Now, Greece has elected a government with a mandate to force the issue, rejecting austerity even at the price of default and possible exit from the eurozone. But while three years ago, that kind of blackmail might have raised real fears of contagion, today a "Grexit" seems far more plausible. Europe's financial leaders have prepared, financially, for that eventuality precisely so that they have the option of calling Greece's bluff. They may well prefer to demonstrate that the euro can survive such an event than to risk the consequences of giving in to Greek fiscal demands.
Economically, allowing Greece to leave the euro and default on its debt might be the best thing for all parties. After a period of disruption, Greece would be able to grow again. The eurozone, meanwhile, would have demonstrated that it can distinguish between risks worth taking (Ireland) and risks not worth taking (Greece), and that it is not as brittle as might have been thought. But even if it is economically sensible — indeed, arguably because it may be economically sensible — a Grexit would have deeper implications for the trajectory and meaning of the European project.
That project was originally intended to be something new, neither a traditional state nor a mere customs union, but a kind of supra-national governance that would supplant nationalism, and end the possibility of intra-European conflict. Entry into the EU would tutor Italians and Portuguese in German thrift, and would cement Western democratic norms in countries like Ukraine and Turkey. It was a mechanism for defining — and expanding — the meaning and boundaries of European civilization.

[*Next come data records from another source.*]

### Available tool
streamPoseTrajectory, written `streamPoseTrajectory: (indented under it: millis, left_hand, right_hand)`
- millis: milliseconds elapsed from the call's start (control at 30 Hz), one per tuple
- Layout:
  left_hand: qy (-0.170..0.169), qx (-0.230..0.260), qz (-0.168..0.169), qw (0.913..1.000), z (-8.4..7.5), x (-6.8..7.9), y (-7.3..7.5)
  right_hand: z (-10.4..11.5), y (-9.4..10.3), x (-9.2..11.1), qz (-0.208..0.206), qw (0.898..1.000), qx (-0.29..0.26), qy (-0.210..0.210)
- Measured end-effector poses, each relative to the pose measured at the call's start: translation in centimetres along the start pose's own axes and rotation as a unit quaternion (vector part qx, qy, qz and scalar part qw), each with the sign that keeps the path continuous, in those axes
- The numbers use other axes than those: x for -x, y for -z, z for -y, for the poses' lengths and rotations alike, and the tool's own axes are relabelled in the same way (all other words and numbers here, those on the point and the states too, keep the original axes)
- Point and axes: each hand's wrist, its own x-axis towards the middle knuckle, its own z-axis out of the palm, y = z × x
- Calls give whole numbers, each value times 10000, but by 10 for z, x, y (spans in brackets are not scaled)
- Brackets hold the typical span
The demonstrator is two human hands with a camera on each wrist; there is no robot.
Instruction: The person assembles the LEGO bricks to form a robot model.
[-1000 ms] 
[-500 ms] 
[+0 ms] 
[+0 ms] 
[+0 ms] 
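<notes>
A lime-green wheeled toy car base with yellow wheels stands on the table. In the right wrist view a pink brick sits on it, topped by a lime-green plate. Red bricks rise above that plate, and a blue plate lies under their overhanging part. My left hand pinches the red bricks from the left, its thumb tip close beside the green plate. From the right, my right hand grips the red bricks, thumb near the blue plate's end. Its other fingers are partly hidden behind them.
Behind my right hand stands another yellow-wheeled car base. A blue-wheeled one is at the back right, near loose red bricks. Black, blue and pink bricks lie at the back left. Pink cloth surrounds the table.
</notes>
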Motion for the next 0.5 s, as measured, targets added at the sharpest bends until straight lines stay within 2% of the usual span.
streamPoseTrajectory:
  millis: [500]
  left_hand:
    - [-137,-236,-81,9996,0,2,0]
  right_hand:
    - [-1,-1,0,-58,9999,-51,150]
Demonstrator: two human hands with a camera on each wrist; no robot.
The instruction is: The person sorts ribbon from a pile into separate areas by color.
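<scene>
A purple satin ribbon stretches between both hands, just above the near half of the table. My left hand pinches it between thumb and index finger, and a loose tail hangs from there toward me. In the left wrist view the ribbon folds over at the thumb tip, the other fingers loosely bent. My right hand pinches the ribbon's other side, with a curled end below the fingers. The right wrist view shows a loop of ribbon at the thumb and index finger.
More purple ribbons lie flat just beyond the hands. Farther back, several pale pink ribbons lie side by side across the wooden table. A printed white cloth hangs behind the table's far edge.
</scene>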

A Grexit would redefine both the meaning and those boundaries. Countries like Poland are going to be properly leery of adopting the euro once it is clear that handing over control of monetary policy does not come with any implicit fiscal guarantees. Greece's new government is already providing Moscow with diplomatic support as Europe debates the possibility of further sanctions in response to Russian intervention in Ukraine. They will presumably only adopt a more pro-Russian line in the wake of a Grexit.
If it happens, a Grexit will make it clear that there are not only rules for becoming "European" but also rules you have to abide by to remain a European in good standing — rules over which supplicant states have little influence. Rationally, every state — even those in the heart of Europe — will necessarily recall their primary, national allegiances, knowing that these are all they can count on when the chips are down.

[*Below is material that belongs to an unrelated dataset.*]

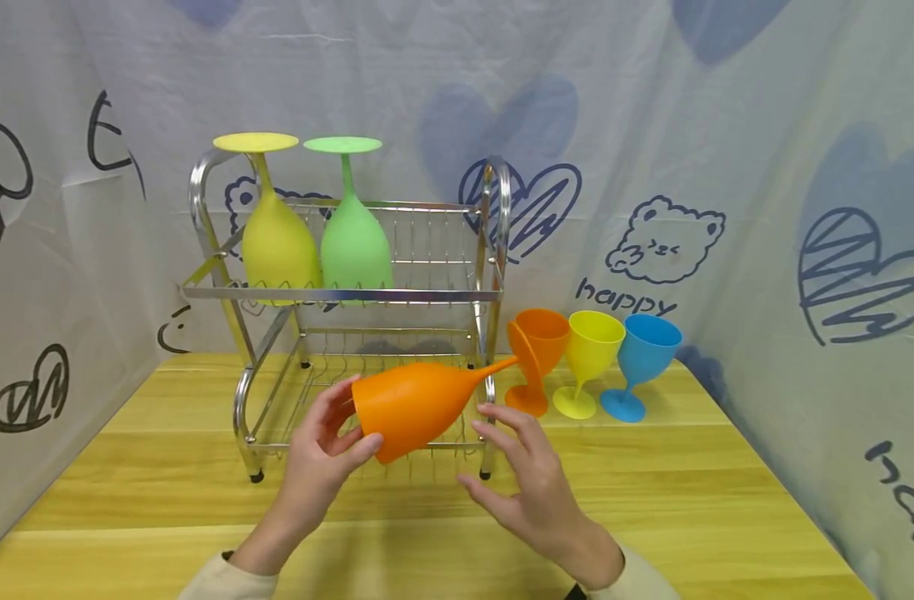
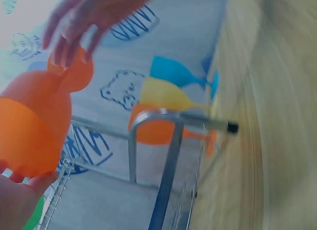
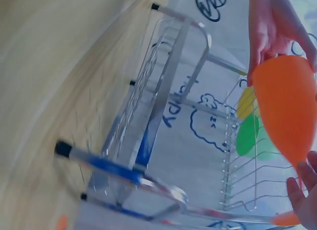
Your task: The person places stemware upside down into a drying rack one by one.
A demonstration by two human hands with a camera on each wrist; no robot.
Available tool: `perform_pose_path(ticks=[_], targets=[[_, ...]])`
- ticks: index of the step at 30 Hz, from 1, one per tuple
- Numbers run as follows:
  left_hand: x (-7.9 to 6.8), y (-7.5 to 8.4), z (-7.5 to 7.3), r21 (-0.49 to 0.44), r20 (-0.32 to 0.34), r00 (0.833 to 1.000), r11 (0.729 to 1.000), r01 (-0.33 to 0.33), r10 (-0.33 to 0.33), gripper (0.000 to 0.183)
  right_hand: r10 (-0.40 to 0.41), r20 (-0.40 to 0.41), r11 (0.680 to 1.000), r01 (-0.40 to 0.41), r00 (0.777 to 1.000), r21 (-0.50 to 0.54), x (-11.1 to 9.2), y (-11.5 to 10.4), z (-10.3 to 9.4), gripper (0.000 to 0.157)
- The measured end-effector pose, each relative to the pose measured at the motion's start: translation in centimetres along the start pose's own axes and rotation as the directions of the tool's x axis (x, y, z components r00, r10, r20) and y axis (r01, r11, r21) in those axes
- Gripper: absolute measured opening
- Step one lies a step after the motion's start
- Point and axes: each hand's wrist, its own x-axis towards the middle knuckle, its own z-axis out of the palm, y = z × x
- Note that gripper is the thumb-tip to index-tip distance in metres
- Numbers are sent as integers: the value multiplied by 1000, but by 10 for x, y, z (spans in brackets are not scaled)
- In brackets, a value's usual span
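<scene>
An orange plastic goblet point(image 1: 419, 408) is tilted on its side in front of the rack, its stem pointing right and slightly up. My left hand point(image 1: 314, 471) grips its bowl near the rim, thumb on the near side and fingers behind. My right hand point(image 1: 535, 483) is close to the stem, fingers spread and loosely bent, seemingly apart from it. In the right wrist view, that hand point(image 3: 305, 190) appears beside the narrow end of the orange goblet point(image 3: 287, 99). A yellow goblet point(image 1: 277, 242) and a green goblet point(image 1: 355, 246) stand upside down on the metal rack's point(image 1: 427, 295) upper tier.
Right of the rack, an upright orange goblet point(image 1: 552, 337), a yellow goblet point(image 1: 595, 340) and a blue goblet point(image 1: 647, 348) stand in a row on the wooden table point(image 1: 689, 492). Behind the table hangs a patterned white curtain point(image 1: 404, 50); the rack's lower tier is a wire basket.
</scene>
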Motion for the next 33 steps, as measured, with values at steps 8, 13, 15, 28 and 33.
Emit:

The point is not that a Greek departure from the euro would be catastrophic, or that Brussels (or Berlin) ought to see itself as in some kind of competition with Moscow for the allegiance of peripheral European states. Russia's willingness to waste blood and money on such a competition probably does it more harm than benefit; that was certainly the lesson Gorbachev took from the Brezhnev years. The point is that a willingness to let Greece leave signals precisely that Brussels — and Berlin — do not see themselves as being in that kind of competition. That the European project is no longer about defining a civilization.
From that point on, it's just a business deal.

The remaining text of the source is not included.